Start of Block

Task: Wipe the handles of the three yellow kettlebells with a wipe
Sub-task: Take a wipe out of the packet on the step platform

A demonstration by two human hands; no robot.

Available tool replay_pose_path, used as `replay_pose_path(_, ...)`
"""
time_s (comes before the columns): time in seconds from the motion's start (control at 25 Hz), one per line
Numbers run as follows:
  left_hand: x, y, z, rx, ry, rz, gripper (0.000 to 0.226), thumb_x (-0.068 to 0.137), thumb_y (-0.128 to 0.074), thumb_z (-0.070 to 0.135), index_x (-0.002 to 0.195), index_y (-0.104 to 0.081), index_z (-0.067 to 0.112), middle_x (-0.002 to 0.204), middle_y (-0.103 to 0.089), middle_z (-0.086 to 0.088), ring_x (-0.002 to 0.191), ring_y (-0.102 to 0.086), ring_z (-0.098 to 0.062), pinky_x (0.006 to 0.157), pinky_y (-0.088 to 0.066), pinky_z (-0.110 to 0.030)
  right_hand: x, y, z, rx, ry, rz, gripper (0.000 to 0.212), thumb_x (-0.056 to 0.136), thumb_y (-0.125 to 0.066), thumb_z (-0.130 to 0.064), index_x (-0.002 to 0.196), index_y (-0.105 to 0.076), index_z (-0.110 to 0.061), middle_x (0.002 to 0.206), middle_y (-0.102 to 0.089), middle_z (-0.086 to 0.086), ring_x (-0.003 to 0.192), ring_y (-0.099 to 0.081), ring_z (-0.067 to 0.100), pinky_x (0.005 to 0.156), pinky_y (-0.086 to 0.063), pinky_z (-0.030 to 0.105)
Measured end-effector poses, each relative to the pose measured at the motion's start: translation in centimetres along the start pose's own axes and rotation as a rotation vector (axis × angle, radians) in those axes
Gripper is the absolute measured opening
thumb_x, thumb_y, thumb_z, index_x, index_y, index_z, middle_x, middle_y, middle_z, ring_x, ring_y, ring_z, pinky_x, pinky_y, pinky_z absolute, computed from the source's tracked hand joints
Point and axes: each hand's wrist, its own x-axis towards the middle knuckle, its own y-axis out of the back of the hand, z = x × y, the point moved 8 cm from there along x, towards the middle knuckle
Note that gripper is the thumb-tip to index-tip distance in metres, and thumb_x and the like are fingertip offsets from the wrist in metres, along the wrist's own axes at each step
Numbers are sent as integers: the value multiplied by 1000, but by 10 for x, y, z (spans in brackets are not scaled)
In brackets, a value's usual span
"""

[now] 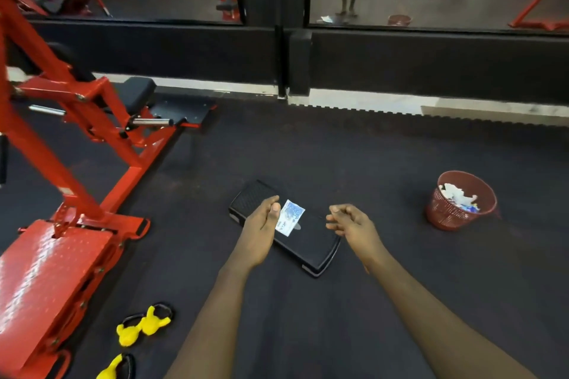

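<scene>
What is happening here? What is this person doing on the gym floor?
A person holds both hands above a black step platform. The left hand pinches a small white-and-blue packet, probably the wipe; the right hand is beside it, fingers loosely curled, holding nothing. The three yellow kettlebells lie on the floor at lower left, untouched. A red basket with scraps sits to the right.

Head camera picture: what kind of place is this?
Most likely a gym: a red weight machine, yellow kettlebells on the rubber floor and a black step platform.
</scene>
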Motion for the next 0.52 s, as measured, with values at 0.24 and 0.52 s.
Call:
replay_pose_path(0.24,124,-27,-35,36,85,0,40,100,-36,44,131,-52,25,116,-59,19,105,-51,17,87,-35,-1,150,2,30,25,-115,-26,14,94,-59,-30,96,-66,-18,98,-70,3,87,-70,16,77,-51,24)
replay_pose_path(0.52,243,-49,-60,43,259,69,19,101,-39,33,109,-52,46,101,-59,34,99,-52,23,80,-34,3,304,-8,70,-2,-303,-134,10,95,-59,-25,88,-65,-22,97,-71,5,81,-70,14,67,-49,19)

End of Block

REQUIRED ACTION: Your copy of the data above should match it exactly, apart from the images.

ANSWER AREA:
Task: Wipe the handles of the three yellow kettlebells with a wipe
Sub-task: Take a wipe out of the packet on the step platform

A demonstration by two human hands; no robot.

Available tool replay_pose_path, used as `replay_pose_path(_, ...)`
"""
time_s (comes before the columns): time in seconds from the motion's start (control at 25 Hz), one per line
Numbers run as follows:
  left_hand: x, y, z, rx, ry, rz, gripper (0.000 to 0.226), thumb_x (-0.068 to 0.137), thumb_y (-0.128 to 0.074), thumb_z (-0.070 to 0.135), index_x (-0.002 to 0.195), index_y (-0.104 to 0.081), index_z (-0.067 to 0.112), middle_x (-0.002 to 0.204), middle_y (-0.103 to 0.089), middle_z (-0.086 to 0.088), ring_x (-0.002 to 0.191), ring_y (-0.102 to 0.086), ring_z (-0.098 to 0.062), pinky_x (0.006 to 0.157), pinky_y (-0.088 to 0.066), pinky_z (-0.110 to 0.030)
  right_hand: x, y, z, rx, ry, rz, gripper (0.000 to 0.212), thumb_x (-0.056 to 0.136), thumb_y (-0.125 to 0.066), thumb_z (-0.130 to 0.064), index_x (-0.002 to 0.196), index_y (-0.105 to 0.076), index_z (-0.110 to 0.061), middle_x (0.002 to 0.206), middle_y (-0.102 to 0.089), middle_z (-0.086 to 0.086), ring_x (-0.003 to 0.192), ring_y (-0.099 to 0.081), ring_z (-0.067 to 0.100), pinky_x (0.005 to 0.156), pinky_y (-0.086 to 0.063), pinky_z (-0.030 to 0.105)
Measured end-effector poses, each relative to the pose measured at the motion's start: translation in centimetres along the start pose's own axes and rotation as a rotation vector (axis × angle, radians) in those axes
Gripper is the absolute measured opening
thumb_x, thumb_y, thumb_z, index_x, index_y, index_z, middle_x, middle_y, middle_z, ring_x, ring_y, ring_z, pinky_x, pinky_y, pinky_z absolute, computed from the source's tracked hand joints
Point and axes: each hand's wrist, its own x-axis towards the middle knuckle, its own y-axis out of the back of the hand, z = x × y, the point moved 8 cm from there along x, towards the middle knuckle
Note that gripper is the thumb-tip to index-tip distance in metres, and thumb_x and the like are fingertip offsets from the wrist in metres, along the wrist's own axes at each step
Numbers are sent as integers: the value multiplied by 1000, but by 10 for x, y, z (spans in brackets are not scaled)
In brackets, a value's usual span
"""

[now] 

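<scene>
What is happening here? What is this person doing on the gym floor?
A person holds both hands above a black step platform. The left hand pinches a small white-and-blue packet, probably the wipe; the right hand is beside it, fingers loosely curled, holding nothing. The three yellow kettlebells lie on the floor at lower left, untouched. A red basket with scraps sits to the right.

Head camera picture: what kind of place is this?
Most likely a gym: a red weight machine, yellow kettlebells on the rubber floor and a black step platform.
</scene>
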Motion for the next 0.52 s, as measured, with values at 0.24 and 0.52 s.
Call:
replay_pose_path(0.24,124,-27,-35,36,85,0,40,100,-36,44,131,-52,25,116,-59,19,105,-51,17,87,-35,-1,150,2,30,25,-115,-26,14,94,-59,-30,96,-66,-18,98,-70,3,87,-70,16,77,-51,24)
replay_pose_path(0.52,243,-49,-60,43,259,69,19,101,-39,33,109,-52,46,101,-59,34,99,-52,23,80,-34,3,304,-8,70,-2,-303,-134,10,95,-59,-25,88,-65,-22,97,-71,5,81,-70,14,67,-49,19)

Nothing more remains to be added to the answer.